The show ends with previews of Part 2 of the Sandy episode, which has Anthony helping other Jersey Shore hoteliers get back on their feet (plus a cameo by NJ Governor Chris Christie!). Disappointingly, the last scene of the preview has Anthony trying to reconcile with the family from the Thunderbird.
Meanwhile the family that owns the Thunderbird Motel is none too happy about how they were portrayed on the show, as scammers. If I came off the way they did, I wouldn’t be, either.

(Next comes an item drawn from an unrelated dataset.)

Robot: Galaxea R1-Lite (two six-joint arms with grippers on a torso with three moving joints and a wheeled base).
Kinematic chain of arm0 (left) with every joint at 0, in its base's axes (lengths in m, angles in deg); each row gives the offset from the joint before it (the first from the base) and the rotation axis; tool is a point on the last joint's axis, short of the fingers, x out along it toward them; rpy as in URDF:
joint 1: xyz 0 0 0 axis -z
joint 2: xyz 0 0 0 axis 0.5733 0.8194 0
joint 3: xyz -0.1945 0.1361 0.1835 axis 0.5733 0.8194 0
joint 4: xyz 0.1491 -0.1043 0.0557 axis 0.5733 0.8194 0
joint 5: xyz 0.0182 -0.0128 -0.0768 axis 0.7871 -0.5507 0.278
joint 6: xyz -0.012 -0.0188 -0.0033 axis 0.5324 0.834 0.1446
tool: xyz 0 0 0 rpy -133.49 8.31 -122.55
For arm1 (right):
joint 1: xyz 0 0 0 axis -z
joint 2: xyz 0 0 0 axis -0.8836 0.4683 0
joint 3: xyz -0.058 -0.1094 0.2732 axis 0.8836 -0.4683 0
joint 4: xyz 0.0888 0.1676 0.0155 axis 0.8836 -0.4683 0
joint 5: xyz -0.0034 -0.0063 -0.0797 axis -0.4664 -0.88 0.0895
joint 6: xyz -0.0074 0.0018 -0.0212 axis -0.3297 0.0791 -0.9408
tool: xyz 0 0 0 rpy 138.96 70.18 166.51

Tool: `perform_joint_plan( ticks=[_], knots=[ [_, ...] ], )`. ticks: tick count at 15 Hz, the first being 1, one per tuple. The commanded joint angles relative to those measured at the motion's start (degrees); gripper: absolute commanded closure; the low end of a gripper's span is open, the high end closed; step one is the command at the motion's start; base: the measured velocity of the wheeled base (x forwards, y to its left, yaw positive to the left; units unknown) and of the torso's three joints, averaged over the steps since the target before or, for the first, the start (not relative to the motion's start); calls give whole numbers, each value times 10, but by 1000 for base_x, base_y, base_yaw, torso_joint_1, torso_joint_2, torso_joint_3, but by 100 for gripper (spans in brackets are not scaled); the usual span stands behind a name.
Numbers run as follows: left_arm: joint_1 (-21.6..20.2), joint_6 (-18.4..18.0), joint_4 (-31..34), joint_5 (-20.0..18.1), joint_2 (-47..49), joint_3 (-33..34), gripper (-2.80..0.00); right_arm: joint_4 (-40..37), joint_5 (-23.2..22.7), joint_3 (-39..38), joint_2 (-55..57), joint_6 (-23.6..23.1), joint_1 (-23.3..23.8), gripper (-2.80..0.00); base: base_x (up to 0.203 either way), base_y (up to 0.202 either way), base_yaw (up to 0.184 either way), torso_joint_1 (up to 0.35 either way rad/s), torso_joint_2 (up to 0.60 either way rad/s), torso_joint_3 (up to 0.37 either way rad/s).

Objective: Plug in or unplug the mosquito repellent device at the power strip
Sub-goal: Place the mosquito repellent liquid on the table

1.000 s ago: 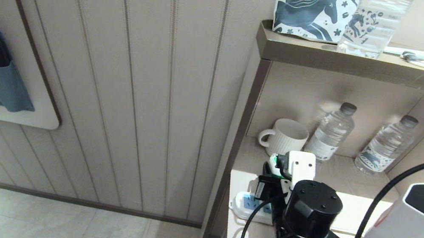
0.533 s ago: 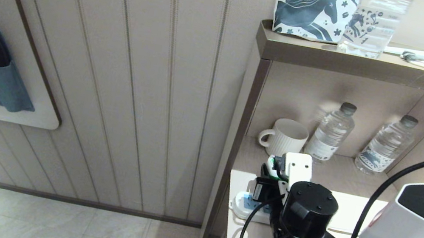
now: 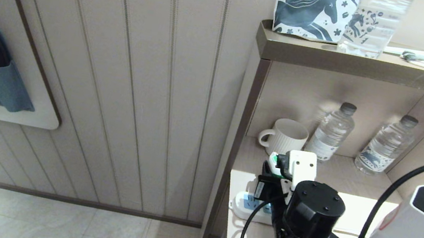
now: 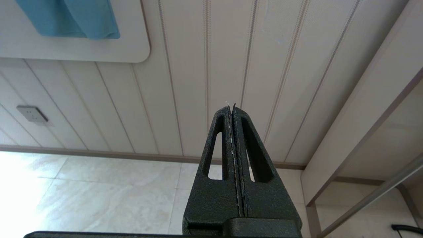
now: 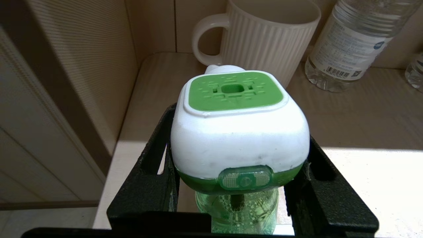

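The robot's right gripper [image 5: 239,172] pinches a mosquito repellent device [image 5: 239,132] by the sides of its white head, one black finger [image 5: 155,158] pressed to each flank, the green bottle hanging between them. In the head view the same gripper [image 3: 279,169] holds the device [image 3: 274,160] above the lit front part of the lower shelf [image 3: 353,203], over the near end of the power strip [image 3: 243,204], whose blue socket panels show just beside the arm's black wrist. Whether the plug pins touch a socket cannot be told; the arm hides that join. By the look of it, the device is either just out of the strip or about to go in, so the step in hand is the carry between socket and shelf. The next move calls for a steady, upright hold and a straight path past the mug [image 3: 284,136], which stands just behind, with two water bottles [image 3: 330,132] farther back. The left gripper [image 4: 233,109], pressed together and empty, hangs idle near the wall, over the tiled floor.
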Motion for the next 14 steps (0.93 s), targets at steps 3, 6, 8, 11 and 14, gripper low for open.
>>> perform_joint_plan(
  ticks=[3, 6, 8, 11, 14],
  knots=[
    [0, 0, 0, 0, 1, 0, 0, 24, 2, -12, -12, 0, -11, 0, 0, 0, 0, 0, 0, 0],
    [0, 0, 0, 0, 1, 0, 0, 26, 2, -17, -3, 0, -19, 0, 0, 0, 0, 0, 0, 0],
    [0, 0, 0, 0, 1, 0, 0, 26, 3, -21, -7, 0, -24, 0, 0, 0, 0, 0, 0, 0],
    [0, 0, 0, 0, 1, 0, 0, 27, 3, -24, -2, 0, -27, 0, 0, 0, 0, 0, 0, 0],
    [0, 0, 0, 0, 1, 0, 0, 27, 3, -26, -2, 0, -28, 0, 0, 0, 0, 0, 0, 0]
  ],
)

Not to mention, $40 million doesn’t go as far as it used to.
The end of Sandy, Part 1, teased that Anthony would attempt to reconcile with the Braun family, who own the Thunderbird Motel. Reconciliation proved, well, impossible.
Ray Jr. was barely willing to look at Anthony when he tried to open a dialogue about restarting the project. Meanwhile Ray Sr. expressed, again, that he felt the family was blindsided and that Anthony’s crew had come in and wrecked his hotel. (This statement was confusing, as I don’t believe they actually did any work on the hotel apart from Anthony taking a week-old pizza out of the fridge in one of the rooms.)

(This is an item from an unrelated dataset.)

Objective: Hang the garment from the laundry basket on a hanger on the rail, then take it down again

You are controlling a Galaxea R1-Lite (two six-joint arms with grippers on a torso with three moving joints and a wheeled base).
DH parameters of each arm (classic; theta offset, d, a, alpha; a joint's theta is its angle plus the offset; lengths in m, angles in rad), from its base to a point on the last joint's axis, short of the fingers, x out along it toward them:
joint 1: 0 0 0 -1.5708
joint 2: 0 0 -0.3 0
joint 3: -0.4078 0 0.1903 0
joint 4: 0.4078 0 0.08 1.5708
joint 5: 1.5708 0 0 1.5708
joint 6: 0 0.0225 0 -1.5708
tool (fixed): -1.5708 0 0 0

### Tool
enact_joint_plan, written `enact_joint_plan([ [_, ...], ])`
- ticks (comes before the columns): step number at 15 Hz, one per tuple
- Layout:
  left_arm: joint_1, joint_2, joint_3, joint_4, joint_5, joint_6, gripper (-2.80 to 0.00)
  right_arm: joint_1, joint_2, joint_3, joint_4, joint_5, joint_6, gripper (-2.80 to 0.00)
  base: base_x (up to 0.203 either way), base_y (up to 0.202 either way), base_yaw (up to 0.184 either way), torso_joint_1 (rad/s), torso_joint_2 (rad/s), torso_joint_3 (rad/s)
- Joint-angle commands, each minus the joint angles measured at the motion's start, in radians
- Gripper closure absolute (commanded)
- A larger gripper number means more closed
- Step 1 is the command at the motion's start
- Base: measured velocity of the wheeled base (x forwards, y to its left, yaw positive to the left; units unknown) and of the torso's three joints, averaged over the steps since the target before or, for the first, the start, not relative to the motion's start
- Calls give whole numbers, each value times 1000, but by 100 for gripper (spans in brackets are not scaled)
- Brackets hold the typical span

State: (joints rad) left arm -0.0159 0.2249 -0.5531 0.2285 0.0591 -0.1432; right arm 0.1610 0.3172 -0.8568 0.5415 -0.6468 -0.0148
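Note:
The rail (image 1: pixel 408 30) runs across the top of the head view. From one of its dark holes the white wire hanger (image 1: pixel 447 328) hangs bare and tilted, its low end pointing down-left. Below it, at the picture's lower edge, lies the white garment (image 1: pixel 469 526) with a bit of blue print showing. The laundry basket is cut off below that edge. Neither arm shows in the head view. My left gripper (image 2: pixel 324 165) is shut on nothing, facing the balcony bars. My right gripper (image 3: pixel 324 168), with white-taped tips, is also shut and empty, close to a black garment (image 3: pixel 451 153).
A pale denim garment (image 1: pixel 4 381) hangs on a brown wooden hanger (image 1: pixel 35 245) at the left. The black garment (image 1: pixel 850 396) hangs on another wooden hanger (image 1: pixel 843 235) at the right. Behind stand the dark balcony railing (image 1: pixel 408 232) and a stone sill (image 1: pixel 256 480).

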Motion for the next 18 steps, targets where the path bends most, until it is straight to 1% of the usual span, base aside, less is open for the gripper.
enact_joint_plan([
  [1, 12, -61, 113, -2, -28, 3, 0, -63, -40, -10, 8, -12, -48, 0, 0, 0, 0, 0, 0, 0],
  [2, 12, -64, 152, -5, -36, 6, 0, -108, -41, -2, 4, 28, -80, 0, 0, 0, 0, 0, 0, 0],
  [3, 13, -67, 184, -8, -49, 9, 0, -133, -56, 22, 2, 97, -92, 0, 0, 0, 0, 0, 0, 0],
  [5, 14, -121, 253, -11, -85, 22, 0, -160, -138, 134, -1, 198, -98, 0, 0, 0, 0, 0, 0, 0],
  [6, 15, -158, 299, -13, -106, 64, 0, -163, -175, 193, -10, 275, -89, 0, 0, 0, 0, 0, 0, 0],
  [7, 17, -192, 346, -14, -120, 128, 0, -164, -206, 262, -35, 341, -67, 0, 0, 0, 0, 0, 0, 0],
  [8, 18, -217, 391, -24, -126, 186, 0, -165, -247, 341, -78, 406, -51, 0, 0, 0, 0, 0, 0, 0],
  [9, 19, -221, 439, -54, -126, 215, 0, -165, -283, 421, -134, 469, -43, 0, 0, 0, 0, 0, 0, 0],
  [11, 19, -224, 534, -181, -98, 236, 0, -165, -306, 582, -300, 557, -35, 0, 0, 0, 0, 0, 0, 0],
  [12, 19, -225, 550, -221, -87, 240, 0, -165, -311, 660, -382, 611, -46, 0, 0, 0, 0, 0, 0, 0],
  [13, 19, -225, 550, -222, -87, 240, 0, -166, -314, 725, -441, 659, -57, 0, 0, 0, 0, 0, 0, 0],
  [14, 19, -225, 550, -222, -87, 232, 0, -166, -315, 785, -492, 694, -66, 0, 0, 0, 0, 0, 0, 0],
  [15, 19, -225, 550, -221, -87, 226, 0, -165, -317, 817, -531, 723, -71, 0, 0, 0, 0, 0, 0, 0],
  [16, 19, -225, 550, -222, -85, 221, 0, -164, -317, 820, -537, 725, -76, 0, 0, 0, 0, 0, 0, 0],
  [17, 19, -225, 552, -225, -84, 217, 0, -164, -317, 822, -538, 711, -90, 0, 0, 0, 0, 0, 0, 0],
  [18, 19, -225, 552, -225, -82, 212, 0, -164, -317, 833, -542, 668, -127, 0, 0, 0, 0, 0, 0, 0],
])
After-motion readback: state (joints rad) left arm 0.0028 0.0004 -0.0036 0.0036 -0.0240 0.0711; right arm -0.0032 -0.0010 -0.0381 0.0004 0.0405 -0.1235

Anthony and Ray Sr. shook hands and went their separate ways. However the dialogue continued between Ray Sr. and Anthony’s camera crew, who apparently brought bodyguards. Ray Sr. took offense to HI‘s “muscle,” and said he would bring his own muscle next time.

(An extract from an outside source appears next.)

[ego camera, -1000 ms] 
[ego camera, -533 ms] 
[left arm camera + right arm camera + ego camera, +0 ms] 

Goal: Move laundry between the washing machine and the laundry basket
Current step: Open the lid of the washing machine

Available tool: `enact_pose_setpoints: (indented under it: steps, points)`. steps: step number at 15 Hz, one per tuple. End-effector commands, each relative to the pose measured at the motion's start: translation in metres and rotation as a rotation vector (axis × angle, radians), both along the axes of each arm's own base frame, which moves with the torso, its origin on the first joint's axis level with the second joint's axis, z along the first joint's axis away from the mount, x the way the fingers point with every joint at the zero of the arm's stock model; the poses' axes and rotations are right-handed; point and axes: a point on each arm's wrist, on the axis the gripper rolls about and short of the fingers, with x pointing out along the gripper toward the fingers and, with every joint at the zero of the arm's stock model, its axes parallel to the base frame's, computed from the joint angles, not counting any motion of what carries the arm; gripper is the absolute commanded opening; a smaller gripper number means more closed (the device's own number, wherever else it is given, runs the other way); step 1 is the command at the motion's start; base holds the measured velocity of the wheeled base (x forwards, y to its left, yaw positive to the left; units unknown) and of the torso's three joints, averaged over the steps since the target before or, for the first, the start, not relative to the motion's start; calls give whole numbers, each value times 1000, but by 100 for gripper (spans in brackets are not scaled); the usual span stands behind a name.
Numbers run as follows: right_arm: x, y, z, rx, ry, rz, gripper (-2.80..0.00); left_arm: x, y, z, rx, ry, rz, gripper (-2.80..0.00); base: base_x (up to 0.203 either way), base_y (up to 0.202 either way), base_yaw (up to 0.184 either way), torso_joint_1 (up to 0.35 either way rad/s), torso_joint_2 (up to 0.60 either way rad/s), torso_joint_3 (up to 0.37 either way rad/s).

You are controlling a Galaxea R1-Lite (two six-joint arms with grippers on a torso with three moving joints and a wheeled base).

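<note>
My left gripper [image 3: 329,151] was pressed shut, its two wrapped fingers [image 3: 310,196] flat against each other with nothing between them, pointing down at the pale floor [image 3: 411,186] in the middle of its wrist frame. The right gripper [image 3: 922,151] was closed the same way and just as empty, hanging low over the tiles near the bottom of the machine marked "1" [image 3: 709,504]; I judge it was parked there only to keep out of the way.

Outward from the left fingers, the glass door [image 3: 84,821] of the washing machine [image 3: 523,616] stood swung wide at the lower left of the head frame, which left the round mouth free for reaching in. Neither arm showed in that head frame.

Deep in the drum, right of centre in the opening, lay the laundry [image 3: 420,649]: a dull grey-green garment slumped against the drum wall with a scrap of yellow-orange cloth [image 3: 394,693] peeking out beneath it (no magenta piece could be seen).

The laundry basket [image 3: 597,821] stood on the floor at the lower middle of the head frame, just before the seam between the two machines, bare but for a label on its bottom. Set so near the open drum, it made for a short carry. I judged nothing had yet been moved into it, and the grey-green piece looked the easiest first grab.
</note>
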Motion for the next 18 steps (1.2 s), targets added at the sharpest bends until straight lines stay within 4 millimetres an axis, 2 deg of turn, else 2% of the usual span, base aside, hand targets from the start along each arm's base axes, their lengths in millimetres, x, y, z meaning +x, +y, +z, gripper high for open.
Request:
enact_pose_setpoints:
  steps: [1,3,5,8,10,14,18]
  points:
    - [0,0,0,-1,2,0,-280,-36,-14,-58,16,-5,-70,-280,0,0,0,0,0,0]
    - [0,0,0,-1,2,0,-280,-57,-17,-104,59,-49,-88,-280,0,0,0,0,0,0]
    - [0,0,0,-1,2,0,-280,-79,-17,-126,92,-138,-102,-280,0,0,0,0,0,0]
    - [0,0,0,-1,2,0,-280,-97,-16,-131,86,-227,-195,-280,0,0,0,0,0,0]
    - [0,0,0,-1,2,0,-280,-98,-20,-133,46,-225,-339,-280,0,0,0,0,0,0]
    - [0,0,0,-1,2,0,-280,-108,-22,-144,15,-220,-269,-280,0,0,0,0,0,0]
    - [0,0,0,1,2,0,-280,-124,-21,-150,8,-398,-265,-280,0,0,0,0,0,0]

After they shook hands–which was about as forced as Ray Sr.’s previous handshake with Anthony–Ray Jr. asked whether HI still planned to use the footage from the beginning of the first episode, which he felt made him look foolish. The producer said that they would be using the footage, which was a different story than the one Anthony told him at the end of the first episode. Anthony had told him the footage would be deleted if the show was canceled–but clearly it was not…
I don’t feel great about the way things played out, especially considering that it seemed like Anthony lied (or at least misspoke) about the footage. While the Braun family clearly did not deserve Anthony’s help, they were basically used by the producers to create enough footage for an entire episode and didn’t end up getting a hotel renovation out of it. I don’t know about the waivers they might have signed or the legalities involved, but it seems kinda messed up.
Finally, Anthony goes back to the Thunderbird one last time. As a peace offering, he tells Ray Sr. that his designer had had three rooms and a front desk’s worth custom cabinets made for the Thunderbird already, and that if he wanted them, they were his (on the house). In a cliffhanger that only a reality hotel renovation show can have, HI cuts to commercial before we find out whether Ray Sr. will accept the free cabinets. I can tell you it was a VERY long ninety seconds waiting to find out if Ray Sr. would, in fact, accept the free cabinets. (He did.)
Oh yeah and a bunch of other stuff happened in Part 2, including some hotel renovations. Here are the TripAdvisor pages for all the hotels in the two episodes:
Thunderbird Motel: 4/5 rating on 17 reviews (but none since Hurricane Sandy)
Palm Villa Suites Motel: 3.5/5 rating on 51 reviews
Tradewinds Motor Lodge: 4/5 rating on 14 reviews
Charlroy Motel: 3/5 rating on 49 reviews
Did you watch both episodes? What do you think?